Aim of the exercise:
Keep only the lines of the material below that contain the word "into". Copy those lines.

******************************

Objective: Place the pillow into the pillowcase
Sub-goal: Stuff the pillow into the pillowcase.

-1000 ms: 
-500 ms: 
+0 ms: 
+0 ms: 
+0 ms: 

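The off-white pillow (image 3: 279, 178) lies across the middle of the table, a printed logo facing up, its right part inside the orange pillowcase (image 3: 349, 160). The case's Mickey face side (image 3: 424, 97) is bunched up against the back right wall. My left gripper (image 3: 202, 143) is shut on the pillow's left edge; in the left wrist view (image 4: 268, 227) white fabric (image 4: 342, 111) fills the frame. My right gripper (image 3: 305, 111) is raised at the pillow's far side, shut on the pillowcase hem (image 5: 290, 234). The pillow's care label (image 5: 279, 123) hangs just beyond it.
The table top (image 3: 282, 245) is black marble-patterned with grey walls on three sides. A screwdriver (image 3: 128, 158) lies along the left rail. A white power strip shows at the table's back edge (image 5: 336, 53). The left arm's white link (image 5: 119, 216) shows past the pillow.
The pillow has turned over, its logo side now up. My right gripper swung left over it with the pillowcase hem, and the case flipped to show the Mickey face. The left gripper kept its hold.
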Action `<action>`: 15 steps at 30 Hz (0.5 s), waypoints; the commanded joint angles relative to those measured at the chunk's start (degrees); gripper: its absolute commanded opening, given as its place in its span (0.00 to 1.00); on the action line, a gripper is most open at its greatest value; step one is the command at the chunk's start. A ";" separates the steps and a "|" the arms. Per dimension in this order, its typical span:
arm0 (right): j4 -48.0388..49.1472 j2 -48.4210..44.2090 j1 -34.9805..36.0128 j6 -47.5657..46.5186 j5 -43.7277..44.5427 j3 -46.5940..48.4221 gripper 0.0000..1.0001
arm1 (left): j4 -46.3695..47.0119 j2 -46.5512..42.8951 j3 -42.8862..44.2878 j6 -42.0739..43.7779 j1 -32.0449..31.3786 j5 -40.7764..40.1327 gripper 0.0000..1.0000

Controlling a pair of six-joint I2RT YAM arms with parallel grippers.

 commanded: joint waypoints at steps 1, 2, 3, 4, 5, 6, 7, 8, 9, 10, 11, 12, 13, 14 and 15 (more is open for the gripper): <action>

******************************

Written reply:
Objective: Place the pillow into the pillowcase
Sub-goal: Stuff the pillow into the pillowcase.

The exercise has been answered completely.